Прибыв на место стало очевидным, что концерт состоится. Совсем не звездный – несколько локальных команд, проекты из Днепра и Винницы и, в качестве хэдлайнера, не слишком известная польская команда. Это, в конечном счете, мало что решало. Афина решила, что сегодня домой придет не одна. Задача была не легкой – тысячи жадных глаз, затягивали в свою пустоту, ее форму, ее содержание, обласкивая жирным взглядом тело. Среди этих тысяч едва находились те, что по душе, да и просто хоть чем-то наполненных глаз не было. А если и были, то это, не те, кто понравиться бы ей. Знакомые лица виднелись там и тут, тусклые как пятикопеечные монеты, но никого, с кем бы хотелось поговорить.
Она прекрасно помнила, как один из них понравился сильнее прочих. И он заморозил ее, превратил в истукана, в кусок мяса. Как это произошло, почему было не ясно – она сильная, умная и гордая была сломлена одним ударом, буквально.

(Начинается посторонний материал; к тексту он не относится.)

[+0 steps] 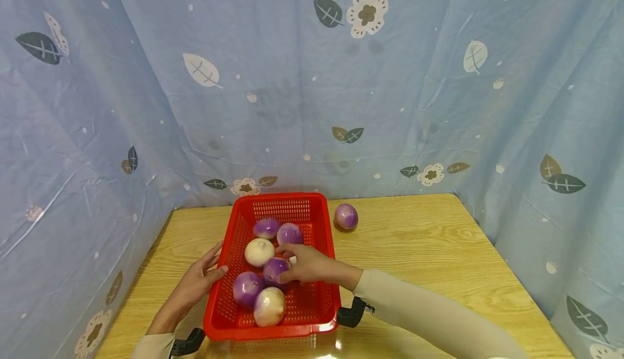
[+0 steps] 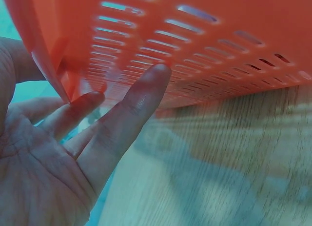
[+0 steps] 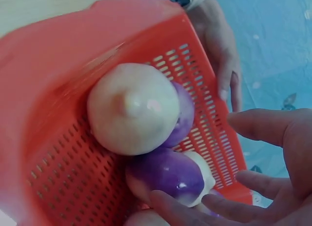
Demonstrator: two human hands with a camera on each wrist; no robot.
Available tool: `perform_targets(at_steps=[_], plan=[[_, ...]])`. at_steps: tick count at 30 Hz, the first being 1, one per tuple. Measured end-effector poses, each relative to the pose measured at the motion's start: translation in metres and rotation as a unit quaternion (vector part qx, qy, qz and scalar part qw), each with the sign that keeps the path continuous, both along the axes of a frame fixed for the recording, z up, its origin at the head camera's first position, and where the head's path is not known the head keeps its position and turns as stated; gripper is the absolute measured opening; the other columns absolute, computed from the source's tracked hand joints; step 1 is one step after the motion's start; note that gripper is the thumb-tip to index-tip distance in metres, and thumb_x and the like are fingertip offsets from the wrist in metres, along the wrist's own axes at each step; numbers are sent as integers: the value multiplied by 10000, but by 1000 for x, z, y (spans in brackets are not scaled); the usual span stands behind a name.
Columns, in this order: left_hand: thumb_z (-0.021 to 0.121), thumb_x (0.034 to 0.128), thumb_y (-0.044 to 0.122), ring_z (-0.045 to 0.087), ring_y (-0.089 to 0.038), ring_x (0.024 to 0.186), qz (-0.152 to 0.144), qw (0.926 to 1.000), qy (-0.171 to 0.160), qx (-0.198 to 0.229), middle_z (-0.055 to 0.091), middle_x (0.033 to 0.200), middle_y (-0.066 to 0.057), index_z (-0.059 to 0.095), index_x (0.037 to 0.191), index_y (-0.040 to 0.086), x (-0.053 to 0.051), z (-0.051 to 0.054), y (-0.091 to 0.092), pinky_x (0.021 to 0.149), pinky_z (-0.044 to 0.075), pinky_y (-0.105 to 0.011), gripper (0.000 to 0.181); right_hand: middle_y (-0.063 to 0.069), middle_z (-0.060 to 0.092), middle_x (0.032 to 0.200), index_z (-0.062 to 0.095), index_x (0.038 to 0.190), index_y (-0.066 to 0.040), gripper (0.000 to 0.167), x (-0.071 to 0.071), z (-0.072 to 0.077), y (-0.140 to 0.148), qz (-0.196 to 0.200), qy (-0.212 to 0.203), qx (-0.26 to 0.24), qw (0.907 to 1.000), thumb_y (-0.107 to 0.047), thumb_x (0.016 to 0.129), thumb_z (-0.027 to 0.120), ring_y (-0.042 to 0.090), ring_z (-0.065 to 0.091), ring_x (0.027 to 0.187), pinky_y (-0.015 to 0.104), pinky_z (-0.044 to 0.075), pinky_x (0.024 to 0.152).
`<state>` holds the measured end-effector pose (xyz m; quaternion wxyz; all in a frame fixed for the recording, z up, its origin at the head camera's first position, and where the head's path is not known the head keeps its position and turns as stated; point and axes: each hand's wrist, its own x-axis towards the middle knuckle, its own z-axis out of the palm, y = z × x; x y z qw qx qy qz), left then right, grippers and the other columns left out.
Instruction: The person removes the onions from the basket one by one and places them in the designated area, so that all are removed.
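Note:
A red plastic basket (image 1: 273,331) with slotted walls stands on the table, holding several purple-and-white turnips. At its left side my left hand (image 1: 197,279) grips the rim, thumb over the top edge. In the left wrist view the fingers (image 2: 139,101) of that hand lie along the outer wall. My right hand (image 1: 309,264) reaches into the basket, its fingers spread beside a purple turnip (image 1: 275,270). In the right wrist view a fingertip overlaps this turnip (image 3: 168,174); I cannot tell whether it touches. A mostly white turnip (image 3: 131,109) lies close by.
One loose turnip (image 1: 346,216) sits on the wooden table (image 1: 404,250), just right of the basket's far corner. A blue patterned curtain (image 1: 292,104) hangs along the back and both sides. Dark wrist mounts (image 1: 351,313) are worn near the hands.

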<state>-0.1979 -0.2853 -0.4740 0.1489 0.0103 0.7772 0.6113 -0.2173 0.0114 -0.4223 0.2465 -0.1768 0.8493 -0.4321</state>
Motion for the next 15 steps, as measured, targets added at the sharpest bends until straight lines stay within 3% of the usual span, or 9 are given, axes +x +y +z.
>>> perform_targets(at_steps=[8, 15], plan=[[586, 981, 147, 662, -400, 1111, -33, 10000, 14, 15, 314, 1558, -277, 159, 1592, 224, 0, -1, 0, 769, 606, -450, 749, 137, 596, 1265, 531, 1392, -144, 592, -4, -3, -10, -136, -343, 229, 9991, -147, 845, 756, 186, 629, 836, 439, 601, 637], [584, 982, 132, 645, -412, 1136, -35, 9999, 28, 92, 325, 1554, -273, 175, 1589, 216, 0, 0, 1, 782, 603, -447, 737, 93, 626, 1142, 527, 1391, -147, 631, -11, -20, -17, -207, -547, 402, 9975, -164, 814, 781, 225, 640, 822, 485, 597, 632]])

Она вспоминала его силуэт, страшный, нагибающийся над ней, перед тем, как начать снова бить. Худой, с непропорционально большими ладонями, он гипнотизировал, и превращал ее в только похожее на человека существо. Кулак этого человека, ставшего ей мужем, огромный, и перепачканный ее кровью, кровью засохшей или стекающей, черной или красной, размазанной и собирающейся сгустками на выпуклом гербе серебряного кольца был ее мучительным сном уже многие месяцы. Иногда, в те дни, когда он был еще жив, она, смотря на себя в зеркало находила отпечаток перстня у себя на животе, боку или груди. Отпечатки были пошлыми, кожа вокруг них мертвой и бледной, напоминала штамп, которым гордились мясники и владельцы мясных лавок. У них он стоял на продающихся кусках свинины или говядины. Но в итоге под мясницкий нож попал именно он, а она уже забыла об опасениях встретить его мертвого среди живых. Она искала того, кто сегодня пойдет и ляжет с нею.